• **What is needed**
Give back the entries exactly, ending with the "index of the" line.

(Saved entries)
========================

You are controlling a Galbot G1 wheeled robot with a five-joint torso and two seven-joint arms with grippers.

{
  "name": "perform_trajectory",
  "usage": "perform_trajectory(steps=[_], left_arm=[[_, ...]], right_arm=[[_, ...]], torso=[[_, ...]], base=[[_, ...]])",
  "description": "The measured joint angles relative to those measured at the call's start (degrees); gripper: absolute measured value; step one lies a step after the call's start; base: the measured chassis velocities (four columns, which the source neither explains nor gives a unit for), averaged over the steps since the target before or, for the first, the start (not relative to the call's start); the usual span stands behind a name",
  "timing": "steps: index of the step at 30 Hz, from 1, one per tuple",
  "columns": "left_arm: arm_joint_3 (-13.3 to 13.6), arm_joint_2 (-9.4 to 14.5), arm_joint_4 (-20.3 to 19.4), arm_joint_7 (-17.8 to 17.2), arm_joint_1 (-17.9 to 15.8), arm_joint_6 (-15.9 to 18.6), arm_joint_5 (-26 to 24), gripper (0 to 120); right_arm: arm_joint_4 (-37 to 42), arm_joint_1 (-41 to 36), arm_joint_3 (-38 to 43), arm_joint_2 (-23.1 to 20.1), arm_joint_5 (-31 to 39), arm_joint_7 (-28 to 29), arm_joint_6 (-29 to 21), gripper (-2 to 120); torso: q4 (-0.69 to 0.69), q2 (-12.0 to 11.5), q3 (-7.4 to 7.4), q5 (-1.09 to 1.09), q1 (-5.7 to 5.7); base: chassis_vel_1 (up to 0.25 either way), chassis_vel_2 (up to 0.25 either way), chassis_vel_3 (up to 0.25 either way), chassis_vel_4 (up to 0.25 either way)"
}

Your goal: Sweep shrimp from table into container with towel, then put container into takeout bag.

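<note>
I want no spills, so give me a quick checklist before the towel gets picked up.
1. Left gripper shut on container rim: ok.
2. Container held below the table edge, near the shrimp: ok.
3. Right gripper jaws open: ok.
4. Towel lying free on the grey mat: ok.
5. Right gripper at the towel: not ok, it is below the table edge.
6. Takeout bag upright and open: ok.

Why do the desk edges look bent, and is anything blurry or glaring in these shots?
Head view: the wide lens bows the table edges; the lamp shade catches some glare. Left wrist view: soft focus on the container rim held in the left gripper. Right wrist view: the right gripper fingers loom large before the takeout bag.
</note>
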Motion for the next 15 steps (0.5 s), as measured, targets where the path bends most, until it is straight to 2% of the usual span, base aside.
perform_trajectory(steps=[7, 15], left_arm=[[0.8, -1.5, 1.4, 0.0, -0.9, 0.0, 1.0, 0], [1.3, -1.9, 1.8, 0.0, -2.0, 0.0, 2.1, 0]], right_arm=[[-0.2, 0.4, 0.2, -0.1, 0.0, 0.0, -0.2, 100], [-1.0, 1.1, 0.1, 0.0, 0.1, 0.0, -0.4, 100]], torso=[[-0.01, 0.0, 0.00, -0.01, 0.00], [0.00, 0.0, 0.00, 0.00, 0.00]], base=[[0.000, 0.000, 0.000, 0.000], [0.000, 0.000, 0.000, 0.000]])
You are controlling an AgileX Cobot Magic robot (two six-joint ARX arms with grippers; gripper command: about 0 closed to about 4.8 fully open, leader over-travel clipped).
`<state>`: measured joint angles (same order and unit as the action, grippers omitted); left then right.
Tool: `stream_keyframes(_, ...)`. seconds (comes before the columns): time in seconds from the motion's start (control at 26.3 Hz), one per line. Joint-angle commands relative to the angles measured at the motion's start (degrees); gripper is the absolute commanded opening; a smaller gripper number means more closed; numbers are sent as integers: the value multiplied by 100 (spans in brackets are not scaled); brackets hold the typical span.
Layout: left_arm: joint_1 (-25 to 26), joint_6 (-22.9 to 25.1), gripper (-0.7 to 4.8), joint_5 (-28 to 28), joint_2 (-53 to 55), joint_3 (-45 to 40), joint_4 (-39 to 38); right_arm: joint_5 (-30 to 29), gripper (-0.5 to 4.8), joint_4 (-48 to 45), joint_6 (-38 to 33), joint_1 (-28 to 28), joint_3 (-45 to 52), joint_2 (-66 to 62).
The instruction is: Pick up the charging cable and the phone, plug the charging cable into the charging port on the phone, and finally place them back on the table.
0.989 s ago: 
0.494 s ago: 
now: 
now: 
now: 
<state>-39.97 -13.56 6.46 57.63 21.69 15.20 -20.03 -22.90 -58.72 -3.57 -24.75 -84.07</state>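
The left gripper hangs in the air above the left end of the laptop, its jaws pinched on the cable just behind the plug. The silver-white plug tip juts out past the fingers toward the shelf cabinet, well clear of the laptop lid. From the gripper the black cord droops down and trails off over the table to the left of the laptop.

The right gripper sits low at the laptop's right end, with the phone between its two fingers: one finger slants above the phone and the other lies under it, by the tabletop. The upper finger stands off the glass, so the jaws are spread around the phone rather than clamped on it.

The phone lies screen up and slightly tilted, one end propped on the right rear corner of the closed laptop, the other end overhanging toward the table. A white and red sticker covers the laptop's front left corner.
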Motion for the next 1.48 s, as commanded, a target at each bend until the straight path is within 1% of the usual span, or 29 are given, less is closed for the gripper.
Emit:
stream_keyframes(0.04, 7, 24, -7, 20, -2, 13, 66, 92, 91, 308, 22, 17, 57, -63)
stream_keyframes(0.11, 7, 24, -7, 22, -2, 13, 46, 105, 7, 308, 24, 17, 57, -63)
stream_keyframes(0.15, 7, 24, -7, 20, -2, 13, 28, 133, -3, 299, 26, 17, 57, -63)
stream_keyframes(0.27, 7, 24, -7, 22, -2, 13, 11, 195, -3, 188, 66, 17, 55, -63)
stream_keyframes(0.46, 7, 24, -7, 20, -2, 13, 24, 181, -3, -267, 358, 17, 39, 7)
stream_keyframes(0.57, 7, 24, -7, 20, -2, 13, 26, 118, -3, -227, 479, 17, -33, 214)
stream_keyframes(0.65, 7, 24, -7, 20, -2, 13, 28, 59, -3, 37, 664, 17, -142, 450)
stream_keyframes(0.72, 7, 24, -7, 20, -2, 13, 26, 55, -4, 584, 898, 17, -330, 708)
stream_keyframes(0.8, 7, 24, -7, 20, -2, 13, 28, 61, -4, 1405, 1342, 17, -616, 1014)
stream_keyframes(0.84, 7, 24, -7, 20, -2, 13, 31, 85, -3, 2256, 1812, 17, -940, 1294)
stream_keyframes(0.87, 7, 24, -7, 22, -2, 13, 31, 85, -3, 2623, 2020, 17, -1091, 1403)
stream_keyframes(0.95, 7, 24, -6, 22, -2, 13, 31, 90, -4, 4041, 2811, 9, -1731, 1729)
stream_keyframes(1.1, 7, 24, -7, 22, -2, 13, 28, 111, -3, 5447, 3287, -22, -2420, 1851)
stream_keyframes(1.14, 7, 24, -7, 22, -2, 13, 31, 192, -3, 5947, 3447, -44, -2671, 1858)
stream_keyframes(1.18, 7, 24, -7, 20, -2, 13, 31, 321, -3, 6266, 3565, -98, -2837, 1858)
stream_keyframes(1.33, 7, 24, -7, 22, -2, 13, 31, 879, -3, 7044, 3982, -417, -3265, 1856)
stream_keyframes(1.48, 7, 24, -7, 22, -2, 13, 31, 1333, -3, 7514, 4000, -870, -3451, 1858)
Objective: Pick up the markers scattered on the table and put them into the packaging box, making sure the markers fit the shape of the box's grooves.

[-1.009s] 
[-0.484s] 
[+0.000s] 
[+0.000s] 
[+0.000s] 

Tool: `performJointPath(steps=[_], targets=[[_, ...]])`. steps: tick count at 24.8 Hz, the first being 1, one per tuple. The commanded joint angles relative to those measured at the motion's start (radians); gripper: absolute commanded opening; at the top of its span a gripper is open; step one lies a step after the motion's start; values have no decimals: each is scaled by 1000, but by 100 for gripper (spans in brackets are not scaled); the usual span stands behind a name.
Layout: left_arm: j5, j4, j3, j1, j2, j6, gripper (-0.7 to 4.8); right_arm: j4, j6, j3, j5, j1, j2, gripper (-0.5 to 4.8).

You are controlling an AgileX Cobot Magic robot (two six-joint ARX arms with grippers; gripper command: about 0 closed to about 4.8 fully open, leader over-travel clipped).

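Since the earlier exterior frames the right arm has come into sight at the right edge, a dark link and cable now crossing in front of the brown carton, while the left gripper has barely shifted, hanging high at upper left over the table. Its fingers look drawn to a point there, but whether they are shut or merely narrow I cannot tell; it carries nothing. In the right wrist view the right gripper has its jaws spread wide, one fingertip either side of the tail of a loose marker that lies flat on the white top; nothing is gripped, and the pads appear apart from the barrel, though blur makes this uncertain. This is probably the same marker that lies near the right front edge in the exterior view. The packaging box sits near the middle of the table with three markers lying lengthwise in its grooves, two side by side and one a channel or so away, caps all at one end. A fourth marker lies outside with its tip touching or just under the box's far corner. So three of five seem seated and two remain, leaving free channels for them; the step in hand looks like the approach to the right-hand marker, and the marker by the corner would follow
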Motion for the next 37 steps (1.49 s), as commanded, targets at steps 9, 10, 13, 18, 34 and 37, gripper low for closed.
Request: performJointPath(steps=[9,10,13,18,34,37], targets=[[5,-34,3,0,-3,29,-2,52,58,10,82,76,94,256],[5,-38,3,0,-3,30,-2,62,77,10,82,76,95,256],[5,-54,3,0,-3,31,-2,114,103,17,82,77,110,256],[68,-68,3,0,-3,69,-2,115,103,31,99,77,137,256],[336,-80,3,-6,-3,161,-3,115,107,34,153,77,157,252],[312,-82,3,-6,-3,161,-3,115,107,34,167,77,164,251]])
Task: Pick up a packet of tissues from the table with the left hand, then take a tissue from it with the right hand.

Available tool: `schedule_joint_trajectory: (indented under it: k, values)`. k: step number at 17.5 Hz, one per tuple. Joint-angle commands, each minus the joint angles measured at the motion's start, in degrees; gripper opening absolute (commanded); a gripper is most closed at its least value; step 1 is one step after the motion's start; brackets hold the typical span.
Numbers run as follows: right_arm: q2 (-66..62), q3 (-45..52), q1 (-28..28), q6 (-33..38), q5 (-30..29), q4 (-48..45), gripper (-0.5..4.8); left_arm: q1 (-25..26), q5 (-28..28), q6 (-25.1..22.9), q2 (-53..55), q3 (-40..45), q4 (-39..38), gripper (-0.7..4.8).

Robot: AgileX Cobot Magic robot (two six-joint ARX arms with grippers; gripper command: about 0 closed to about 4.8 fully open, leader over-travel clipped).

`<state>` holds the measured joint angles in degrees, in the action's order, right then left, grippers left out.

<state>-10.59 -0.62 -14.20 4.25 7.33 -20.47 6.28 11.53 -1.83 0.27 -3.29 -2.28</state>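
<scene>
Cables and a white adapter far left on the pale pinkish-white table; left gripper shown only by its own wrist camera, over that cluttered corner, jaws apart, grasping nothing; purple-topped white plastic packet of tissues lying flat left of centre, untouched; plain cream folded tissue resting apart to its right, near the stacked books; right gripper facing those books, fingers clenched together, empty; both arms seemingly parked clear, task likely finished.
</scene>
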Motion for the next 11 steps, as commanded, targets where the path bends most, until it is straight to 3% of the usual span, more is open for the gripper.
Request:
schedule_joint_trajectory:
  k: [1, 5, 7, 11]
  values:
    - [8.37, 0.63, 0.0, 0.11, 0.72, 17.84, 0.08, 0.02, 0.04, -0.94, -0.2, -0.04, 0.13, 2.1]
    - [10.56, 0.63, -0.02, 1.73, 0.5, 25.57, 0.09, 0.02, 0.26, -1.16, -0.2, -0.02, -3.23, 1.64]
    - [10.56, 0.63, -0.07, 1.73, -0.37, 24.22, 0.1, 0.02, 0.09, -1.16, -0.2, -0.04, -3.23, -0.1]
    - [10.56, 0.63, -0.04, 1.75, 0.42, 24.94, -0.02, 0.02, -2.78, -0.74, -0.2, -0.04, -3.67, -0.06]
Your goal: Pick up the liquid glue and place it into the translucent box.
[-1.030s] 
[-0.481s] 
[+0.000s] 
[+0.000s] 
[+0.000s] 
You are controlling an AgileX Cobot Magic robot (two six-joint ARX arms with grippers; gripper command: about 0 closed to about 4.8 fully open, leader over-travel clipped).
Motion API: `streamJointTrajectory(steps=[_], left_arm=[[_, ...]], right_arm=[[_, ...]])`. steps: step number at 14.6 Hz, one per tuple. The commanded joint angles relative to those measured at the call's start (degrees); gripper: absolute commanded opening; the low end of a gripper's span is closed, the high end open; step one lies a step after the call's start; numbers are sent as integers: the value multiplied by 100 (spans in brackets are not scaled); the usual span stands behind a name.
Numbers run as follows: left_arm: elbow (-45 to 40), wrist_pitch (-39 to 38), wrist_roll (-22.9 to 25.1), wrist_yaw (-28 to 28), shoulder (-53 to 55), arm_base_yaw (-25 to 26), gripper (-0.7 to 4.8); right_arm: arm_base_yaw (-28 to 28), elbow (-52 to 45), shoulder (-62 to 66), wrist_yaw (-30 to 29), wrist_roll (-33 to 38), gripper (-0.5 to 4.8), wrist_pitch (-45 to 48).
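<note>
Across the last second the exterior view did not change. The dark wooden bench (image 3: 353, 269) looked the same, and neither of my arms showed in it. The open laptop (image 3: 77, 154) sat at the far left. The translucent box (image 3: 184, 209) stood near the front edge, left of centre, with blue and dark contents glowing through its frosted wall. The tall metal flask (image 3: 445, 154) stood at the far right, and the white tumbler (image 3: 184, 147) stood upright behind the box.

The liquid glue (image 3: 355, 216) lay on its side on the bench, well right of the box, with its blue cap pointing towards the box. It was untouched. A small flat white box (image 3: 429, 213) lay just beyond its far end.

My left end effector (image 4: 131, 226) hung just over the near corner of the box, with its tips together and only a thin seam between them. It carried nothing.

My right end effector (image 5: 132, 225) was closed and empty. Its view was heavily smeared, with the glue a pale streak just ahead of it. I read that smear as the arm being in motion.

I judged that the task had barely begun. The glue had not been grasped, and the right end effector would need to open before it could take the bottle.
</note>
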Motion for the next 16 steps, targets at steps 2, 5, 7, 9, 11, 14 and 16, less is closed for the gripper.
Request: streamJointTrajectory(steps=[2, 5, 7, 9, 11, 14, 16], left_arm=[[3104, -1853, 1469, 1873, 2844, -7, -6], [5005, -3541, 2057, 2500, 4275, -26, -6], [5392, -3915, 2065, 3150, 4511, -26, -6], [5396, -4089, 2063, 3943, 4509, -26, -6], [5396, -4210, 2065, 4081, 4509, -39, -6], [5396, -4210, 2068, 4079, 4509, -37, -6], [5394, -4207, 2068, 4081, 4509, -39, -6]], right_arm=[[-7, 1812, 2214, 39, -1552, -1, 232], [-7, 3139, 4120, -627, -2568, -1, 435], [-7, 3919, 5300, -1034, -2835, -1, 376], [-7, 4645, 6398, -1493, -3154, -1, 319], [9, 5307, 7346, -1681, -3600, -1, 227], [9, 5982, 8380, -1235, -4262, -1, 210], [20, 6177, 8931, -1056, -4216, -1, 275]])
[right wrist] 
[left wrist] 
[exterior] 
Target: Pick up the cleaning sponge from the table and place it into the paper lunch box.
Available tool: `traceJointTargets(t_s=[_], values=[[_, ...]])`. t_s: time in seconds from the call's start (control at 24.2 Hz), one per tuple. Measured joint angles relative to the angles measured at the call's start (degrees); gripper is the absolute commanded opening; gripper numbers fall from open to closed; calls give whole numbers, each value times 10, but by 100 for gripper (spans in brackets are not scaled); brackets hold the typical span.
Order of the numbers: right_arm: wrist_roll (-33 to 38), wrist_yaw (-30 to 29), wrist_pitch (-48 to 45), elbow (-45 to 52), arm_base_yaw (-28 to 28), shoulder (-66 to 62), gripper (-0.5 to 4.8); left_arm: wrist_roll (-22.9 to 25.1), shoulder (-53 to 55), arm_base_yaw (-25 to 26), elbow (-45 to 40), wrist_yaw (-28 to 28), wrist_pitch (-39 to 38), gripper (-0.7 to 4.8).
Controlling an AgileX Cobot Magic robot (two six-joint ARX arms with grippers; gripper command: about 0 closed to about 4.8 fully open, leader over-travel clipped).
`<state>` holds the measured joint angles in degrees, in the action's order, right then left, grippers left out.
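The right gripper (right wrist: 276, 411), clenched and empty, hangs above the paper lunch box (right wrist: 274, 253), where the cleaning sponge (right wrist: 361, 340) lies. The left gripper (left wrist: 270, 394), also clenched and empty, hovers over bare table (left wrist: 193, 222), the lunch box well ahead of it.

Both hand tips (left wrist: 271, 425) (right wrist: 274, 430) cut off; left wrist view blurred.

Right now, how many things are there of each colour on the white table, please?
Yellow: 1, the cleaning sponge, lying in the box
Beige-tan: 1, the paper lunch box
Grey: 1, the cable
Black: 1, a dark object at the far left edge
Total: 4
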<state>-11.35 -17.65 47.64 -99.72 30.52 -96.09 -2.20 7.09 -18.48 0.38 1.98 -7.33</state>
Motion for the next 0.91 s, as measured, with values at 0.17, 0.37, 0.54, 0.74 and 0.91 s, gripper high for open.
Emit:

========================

• **Result of this task**
You are controlling a Galbot G1 wheeled robot with a five-joint torso and two seven-joint arms with grippers.

{
  "name": "perform_trajectory",
  "usage": "perform_trajectory(steps=[_], left_arm=[[_, ...]], right_arm=[[_, ...]], torso=[[_, ...]], base=[[_, ...]])",
  "description": "The measured joint angles relative to those measured at the call's start (degrees); gripper: absolute measured value; step one lies a step after the call's start; base: the measured chassis velocities (four columns, which the source neither explains nor gives a unit for), averaged over the steps since the target before or, for the first, the start (not relative to the call's start); the usual span stands behind a name",
  "timing": "steps: index of the step at 30 Hz, from 1, one per tuple",

The exercise requires no additional output.